Docket No. 110430 | Tax Ct. | May 18, 1943

Lead Opinion

OPINION.

Mellott, Judge:

The precise date that the “Separation Agreement” was entered into is important only in connection with the deficiency for 1986. Respondent, relying primarily upon the statement in writing made by petitioner’s representative, determined that it had been signed in 1935 and hence was operative throughout the year 1936. Petitioner undertook to show that it was not signed until sometime between March and September 1936. The evidence, as petitioner admits upon brief, is scanty. Petitioner, testifying as a witness, stated he “couldn’t say positively” when he signed .the agreement, adding that, to the best of his recollection, it was “between February and the fall of 1936.” The document furnishes no clue as to when it was signed and the only other evidence on the subject was hearsay. Under the circumstances, therefore, we have felt impelled to limit our finding to the bare fact that the agreement was signed at some time in 1935 or 1936. Since petitioner has not proved it was in effect for only part of the year 1936, respondent’s determination that it was in effect throughout the year is approved.

The effect of the separation agreement presents a more important and difficult question.
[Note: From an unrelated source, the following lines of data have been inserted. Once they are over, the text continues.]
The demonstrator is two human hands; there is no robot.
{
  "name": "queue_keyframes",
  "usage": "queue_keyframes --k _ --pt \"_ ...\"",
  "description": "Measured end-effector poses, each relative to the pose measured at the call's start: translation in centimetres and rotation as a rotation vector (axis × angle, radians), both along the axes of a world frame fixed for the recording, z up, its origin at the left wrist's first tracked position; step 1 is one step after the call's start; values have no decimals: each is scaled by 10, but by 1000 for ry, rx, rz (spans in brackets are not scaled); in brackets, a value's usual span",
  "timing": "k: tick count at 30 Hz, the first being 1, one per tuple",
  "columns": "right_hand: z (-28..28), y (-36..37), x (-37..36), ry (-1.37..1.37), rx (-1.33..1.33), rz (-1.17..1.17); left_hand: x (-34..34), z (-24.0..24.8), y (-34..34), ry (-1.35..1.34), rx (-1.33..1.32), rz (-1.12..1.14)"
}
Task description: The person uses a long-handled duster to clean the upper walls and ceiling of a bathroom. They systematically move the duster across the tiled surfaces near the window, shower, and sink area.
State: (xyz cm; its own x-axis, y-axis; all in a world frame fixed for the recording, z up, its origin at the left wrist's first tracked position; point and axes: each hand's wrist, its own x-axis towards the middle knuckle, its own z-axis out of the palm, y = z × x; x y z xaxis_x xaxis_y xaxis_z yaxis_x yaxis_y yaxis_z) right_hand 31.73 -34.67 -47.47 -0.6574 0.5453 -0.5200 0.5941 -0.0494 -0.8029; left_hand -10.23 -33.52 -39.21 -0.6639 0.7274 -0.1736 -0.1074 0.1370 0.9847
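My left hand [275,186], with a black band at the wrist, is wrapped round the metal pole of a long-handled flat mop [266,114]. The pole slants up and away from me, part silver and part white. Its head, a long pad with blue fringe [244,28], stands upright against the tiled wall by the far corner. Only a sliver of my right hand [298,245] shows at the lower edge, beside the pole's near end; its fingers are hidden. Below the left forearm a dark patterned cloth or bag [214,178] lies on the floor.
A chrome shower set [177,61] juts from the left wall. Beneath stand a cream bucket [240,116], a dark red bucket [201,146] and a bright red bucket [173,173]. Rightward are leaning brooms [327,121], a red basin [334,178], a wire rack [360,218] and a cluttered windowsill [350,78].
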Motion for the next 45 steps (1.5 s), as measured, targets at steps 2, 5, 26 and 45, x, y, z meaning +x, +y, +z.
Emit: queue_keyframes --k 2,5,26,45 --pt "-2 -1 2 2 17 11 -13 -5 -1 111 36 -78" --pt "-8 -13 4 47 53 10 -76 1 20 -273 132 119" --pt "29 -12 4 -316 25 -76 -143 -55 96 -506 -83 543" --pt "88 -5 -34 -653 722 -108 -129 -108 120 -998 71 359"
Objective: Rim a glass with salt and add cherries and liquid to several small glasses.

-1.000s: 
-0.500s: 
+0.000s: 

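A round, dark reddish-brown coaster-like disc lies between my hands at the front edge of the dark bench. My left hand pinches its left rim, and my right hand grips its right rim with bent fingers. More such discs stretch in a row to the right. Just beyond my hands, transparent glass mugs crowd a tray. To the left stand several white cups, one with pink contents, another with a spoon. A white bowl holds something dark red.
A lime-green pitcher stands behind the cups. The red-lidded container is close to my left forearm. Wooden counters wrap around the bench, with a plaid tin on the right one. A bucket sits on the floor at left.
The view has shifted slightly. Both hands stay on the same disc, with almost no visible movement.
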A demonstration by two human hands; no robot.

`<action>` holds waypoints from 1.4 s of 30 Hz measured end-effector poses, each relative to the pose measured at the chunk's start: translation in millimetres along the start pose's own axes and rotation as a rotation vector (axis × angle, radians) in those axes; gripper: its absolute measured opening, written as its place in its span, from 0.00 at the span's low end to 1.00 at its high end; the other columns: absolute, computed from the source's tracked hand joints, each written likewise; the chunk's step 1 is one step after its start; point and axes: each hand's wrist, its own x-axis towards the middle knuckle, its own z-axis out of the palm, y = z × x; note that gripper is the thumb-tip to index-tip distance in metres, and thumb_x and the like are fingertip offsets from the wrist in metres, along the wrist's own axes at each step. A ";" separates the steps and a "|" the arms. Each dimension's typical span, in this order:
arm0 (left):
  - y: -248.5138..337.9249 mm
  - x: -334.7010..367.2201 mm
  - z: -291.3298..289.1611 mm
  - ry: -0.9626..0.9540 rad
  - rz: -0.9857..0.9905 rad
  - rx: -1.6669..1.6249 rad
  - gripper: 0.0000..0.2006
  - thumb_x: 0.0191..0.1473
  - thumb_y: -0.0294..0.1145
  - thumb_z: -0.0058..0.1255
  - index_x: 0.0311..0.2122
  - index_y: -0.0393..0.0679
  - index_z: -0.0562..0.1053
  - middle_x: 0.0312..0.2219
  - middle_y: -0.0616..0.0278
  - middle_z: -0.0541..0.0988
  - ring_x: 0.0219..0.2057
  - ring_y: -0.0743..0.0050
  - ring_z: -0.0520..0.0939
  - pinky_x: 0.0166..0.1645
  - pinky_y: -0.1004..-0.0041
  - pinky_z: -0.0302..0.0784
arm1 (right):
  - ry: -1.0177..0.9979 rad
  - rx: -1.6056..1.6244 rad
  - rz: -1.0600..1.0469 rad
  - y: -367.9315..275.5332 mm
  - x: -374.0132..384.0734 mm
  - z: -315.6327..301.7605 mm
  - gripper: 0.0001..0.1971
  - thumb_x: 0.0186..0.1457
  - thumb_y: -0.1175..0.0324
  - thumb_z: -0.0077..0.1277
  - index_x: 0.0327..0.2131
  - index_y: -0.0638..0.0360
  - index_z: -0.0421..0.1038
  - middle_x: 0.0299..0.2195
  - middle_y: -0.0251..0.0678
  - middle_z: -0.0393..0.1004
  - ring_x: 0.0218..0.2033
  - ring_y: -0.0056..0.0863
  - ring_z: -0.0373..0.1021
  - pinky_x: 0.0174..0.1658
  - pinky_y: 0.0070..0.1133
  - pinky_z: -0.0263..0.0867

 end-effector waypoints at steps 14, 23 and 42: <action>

Respondent insists that although it did not transform the community property of the spouses into separate property it did operate to convert the income thereafter earned into separate income. As to the portion of the income derived from property— dividends, rents, and royalties — he points out that the record does not show what part, if any, of it had been acquired by the husband after July 29, 1927.1 He contends that in the absence of such showing his determination that the income was taxable to the husband should not be disturbed. Hirsch v. United States, 62 Fed. (2d) 128. Petitioner denies that the agreement had any such effect. He argues that it would be unreasonable to conclude that the wife had made a definitive surrender of her marital property rights, including her vested right! to one-half of her husband’s future earnings, unless specific and unambiguous language to that effect were used; that the language of the contract is not definite, specific, and unambiguous; that the wife continued to claim- a community property interest until settlement just preceding the entering of the interlocutory decree of divorce; that even if the original intent of the agreement had been to eliminate community property for the future — which he denies — it had been tacitly rescinded by the conduct of the parties, the wife demanding and the husband paying more than the specified amounts; and, finally, that the parties subsequently dealt with each other upon the basis that the great bulk of petitioner’s estate still consisted of community property, as evidenced by the fact that just before the interlocutory decree was entered petitioner agreed to pay his wife $13,500, an amount representing the value of approximately one-half of all property in which he had an interest.

The parties do not disagree upon fundamentals. Generally a husband, domiciled in California, is required to include in his separate return only one-half of his earnings, the other half being taxable to his wife even though she was not, and never had been, a resident of that state and regardless of the fact that she had never lived with him in that state or been requested by him to do so. Herbert Marshall, 41 B. T. A. 1064; Paul Cavanaugh, 42 B. T. A. 1037; affd., Commissioner v. Cavanaugh, 125 Fed. (2d) 366. A husband and wife may contract with each other; and they have the power to enter into an agreement the effect of which will be to transform previously acquired property into community (United States v. Goodyear, 99 Fed. (2d) 523), or into the separate property of one or the other (Woodall v. Commissioner, 105 Fed. (2d) 474), or to convert future earnings of either from the status of community property to that of separate property. (Sec. 158, Civil Code of California, Deering.) No particular form of agreement is necessary, Estate of Joe Crail, 46 B. T. A. 658, and cases cited, and, if one is made, it will be effective to change the incidence of Federal income tax liability (Helvering v. Hickman, 70 Fed. (2d) 985; Somerville v. Commissioner, 123 Fed. (2d) 975), provided its terms are such as to indicate an intention to effectuate a change in status. Sherman v. Commissioner, 76 Fed. (2d) 810. Cf. Boland v. Commissioner, 118 Fed. (2d) 622, affirming 41 B. T. A. 930.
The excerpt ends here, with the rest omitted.